**TASK TO COMPLETE**. Repeat the data exactly, please.

**DATASET CONTENT**.
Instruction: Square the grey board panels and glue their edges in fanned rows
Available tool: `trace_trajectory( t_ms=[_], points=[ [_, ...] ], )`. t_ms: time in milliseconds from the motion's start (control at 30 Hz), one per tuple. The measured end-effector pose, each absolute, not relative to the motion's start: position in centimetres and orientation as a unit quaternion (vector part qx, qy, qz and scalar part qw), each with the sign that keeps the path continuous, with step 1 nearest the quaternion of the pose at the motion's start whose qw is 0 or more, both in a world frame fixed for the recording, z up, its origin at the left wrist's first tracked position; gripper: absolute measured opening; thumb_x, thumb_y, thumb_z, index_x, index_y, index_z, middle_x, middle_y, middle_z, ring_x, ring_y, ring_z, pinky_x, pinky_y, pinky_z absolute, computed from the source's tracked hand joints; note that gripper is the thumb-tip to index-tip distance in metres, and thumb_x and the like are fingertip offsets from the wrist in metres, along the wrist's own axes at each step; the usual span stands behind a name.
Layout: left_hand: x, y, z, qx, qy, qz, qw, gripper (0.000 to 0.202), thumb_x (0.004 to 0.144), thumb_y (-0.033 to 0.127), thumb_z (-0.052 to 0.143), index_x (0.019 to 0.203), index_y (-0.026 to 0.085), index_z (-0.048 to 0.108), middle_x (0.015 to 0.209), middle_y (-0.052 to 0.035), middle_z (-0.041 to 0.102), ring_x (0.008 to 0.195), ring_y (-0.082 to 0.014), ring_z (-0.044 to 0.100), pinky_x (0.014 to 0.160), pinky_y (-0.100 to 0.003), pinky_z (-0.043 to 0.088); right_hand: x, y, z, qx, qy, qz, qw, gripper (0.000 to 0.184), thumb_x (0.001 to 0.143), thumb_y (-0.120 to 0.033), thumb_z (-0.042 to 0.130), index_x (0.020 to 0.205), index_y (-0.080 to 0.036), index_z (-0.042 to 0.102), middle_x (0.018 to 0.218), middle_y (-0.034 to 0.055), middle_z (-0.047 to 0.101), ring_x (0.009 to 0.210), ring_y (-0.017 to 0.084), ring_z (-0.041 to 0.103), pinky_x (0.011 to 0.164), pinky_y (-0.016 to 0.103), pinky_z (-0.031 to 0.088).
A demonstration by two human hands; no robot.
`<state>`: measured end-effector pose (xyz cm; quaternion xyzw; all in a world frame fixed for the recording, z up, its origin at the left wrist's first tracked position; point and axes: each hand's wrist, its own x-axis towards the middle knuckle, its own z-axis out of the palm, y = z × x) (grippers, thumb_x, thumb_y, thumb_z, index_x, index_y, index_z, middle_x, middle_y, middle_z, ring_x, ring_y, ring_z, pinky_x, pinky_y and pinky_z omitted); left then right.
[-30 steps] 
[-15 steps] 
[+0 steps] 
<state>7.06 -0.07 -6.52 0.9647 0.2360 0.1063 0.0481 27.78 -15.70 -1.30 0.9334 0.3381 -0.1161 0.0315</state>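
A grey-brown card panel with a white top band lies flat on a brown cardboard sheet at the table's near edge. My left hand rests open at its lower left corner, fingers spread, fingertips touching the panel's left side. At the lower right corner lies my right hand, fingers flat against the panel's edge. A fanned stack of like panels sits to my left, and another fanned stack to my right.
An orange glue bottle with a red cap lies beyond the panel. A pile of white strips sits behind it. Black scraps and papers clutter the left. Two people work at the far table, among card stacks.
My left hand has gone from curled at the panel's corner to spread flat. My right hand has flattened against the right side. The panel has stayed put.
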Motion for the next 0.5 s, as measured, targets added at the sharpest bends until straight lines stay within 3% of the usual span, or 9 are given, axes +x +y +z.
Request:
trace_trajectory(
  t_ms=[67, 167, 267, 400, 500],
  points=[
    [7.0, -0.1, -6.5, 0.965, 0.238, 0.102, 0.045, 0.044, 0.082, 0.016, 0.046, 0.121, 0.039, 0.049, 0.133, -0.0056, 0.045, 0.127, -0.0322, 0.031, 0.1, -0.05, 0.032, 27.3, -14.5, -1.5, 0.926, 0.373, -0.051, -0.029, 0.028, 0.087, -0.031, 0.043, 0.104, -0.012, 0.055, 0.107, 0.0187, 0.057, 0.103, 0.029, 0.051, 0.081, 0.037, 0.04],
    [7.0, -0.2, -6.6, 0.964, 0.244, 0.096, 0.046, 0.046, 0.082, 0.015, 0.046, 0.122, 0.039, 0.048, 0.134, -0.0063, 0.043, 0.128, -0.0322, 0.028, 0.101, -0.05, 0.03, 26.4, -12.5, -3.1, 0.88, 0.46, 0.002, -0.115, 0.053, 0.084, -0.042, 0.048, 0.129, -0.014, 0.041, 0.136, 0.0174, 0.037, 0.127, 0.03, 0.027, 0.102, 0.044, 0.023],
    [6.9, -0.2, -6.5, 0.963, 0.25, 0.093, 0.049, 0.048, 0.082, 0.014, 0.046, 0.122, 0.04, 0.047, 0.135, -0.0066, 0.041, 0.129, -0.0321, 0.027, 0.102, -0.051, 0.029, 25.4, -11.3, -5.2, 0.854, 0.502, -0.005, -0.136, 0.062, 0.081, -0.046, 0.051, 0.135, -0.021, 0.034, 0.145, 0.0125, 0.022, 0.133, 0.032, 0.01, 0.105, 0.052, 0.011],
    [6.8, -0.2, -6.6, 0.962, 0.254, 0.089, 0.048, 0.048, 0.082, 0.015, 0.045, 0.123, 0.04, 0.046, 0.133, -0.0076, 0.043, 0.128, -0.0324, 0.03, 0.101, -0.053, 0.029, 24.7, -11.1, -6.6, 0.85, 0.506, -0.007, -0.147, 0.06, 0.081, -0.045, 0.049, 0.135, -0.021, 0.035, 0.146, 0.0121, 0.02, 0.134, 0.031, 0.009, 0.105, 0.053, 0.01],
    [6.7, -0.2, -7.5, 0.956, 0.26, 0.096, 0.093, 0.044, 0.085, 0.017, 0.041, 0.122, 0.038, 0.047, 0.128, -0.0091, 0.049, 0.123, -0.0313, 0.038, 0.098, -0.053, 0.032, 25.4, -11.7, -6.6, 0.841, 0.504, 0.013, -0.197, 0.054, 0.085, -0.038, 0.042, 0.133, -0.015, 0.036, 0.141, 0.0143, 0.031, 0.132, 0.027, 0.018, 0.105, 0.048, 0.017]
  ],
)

**OUTPUT OF THE EXERCISE**.
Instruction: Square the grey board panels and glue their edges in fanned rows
Available tool: `trace_trajectory( t_ms=[_], points=[ [_, ...] ], )`. t_ms: time in milliseconds from the motion's start (control at 30 Hz), one per tuple. The measured end-effector pose, each absolute, not relative to the motion's start: position in centimetres and orientation as a unit quaternion (vector part qx, qy, qz and scalar part qw), each with the sign that keeps the path continuous, with step 1 nearest the quaternion of the pose at the motion's start whose qw is 0 or more, both in a world frame fixed for the recording, z up, its origin at the left wrist's first tracked position; gripper: absolute measured opening; thumb_x, thumb_y, thumb_z, index_x, index_y, index_z, middle_x, middle_y, middle_z, ring_x, ring_y, ring_z, pinky_x, pinky_y, pinky_z absolute, computed from the source's tracked hand joints; note that gripper is the thumb-tip to index-tip distance in metres, and thumb_x and the like are fingertip offsets from the wrist in metres, along the wrist's own axes at each step; the usual span stands behind a name.
Layout: left_hand: x, y, z, qx, qy, qz, qw, gripper (0.000 to 0.202), thumb_x (0.004 to 0.144), thumb_y (-0.033 to 0.127), thumb_z (-0.052 to 0.143), index_x (0.019 to 0.203), index_y (-0.026 to 0.085), index_z (-0.048 to 0.108), middle_x (0.015 to 0.209), middle_y (-0.052 to 0.035), middle_z (-0.041 to 0.102), ring_x (0.008 to 0.195), ring_y (-0.082 to 0.014), ring_z (-0.044 to 0.100), pinky_x (0.014 to 0.160), pinky_y (-0.100 to 0.003), pinky_z (-0.043 to 0.088); right_hand: x, y, z, qx, qy, qz, qw, gripper (0.000 to 0.184), thumb_x (0.001 to 0.143), thumb_y (-0.120 to 0.033), thumb_z (-0.042 to 0.130), index_x (0.020 to 0.205), index_y (-0.080 to 0.036), index_z (-0.042 to 0.102), middle_x (0.018 to 0.218), middle_y (-0.034 to 0.055), middle_z (-0.047 to 0.101), ring_x (0.009 to 0.210), ring_y (-0.017 to 0.084), ring_z (-0.041 to 0.103), pinky_x (0.011 to 0.164), pinky_y (-0.016 to 0.103), pinky_z (-0.031 to 0.088).
A demonstration by two human hands; no robot.
`<state>`: measured end-effector pose (xyz cm; quaternion xyzw; all in a world frame fixed for the recording, z up, its origin at the left wrist's first tracked position; point and axes: each hand's wrist, its own x-axis towards the middle knuckle, its own z-axis out of the palm, y = z × x) (grippers, thumb_x, thumb_y, thumb_z, index_x, index_y, index_z, middle_x, middle_y, middle_z, ring_x, ring_y, ring_z, pinky_x, pinky_y and pinky_z omitted); left then right.
[-30 steps] 
[-15 steps] 
[+0 steps] 
<state>7.06 -0.07 -6.52 0.9647 0.2360 0.1063 0.0481 27.78 -15.70 -1.30 0.9334 0.3381 -0.1161 0.0315</state>
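A grey-brown card panel with a white top band lies flat on a brown cardboard sheet at the table's near edge. My left hand rests open at its lower left corner, fingers spread, fingertips touching the panel's left side. At the lower right corner lies my right hand, fingers flat against the panel's edge. A fanned stack of like panels sits to my left, and another fanned stack to my right.
An orange glue bottle with a red cap lies beyond the panel. A pile of white strips sits behind it. Black scraps and papers clutter the left. Two people work at the far table, among card stacks.
My left hand has gone from curled at the panel's corner to spread flat. My right hand has flattened against the right side. The panel has stayed put.
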Motion for the next 0.5 s, as measured, targets added at the sharpest bends until straight lines stay within 3% of the usual span, or 9 are given, axes +x +y +z.
Request:
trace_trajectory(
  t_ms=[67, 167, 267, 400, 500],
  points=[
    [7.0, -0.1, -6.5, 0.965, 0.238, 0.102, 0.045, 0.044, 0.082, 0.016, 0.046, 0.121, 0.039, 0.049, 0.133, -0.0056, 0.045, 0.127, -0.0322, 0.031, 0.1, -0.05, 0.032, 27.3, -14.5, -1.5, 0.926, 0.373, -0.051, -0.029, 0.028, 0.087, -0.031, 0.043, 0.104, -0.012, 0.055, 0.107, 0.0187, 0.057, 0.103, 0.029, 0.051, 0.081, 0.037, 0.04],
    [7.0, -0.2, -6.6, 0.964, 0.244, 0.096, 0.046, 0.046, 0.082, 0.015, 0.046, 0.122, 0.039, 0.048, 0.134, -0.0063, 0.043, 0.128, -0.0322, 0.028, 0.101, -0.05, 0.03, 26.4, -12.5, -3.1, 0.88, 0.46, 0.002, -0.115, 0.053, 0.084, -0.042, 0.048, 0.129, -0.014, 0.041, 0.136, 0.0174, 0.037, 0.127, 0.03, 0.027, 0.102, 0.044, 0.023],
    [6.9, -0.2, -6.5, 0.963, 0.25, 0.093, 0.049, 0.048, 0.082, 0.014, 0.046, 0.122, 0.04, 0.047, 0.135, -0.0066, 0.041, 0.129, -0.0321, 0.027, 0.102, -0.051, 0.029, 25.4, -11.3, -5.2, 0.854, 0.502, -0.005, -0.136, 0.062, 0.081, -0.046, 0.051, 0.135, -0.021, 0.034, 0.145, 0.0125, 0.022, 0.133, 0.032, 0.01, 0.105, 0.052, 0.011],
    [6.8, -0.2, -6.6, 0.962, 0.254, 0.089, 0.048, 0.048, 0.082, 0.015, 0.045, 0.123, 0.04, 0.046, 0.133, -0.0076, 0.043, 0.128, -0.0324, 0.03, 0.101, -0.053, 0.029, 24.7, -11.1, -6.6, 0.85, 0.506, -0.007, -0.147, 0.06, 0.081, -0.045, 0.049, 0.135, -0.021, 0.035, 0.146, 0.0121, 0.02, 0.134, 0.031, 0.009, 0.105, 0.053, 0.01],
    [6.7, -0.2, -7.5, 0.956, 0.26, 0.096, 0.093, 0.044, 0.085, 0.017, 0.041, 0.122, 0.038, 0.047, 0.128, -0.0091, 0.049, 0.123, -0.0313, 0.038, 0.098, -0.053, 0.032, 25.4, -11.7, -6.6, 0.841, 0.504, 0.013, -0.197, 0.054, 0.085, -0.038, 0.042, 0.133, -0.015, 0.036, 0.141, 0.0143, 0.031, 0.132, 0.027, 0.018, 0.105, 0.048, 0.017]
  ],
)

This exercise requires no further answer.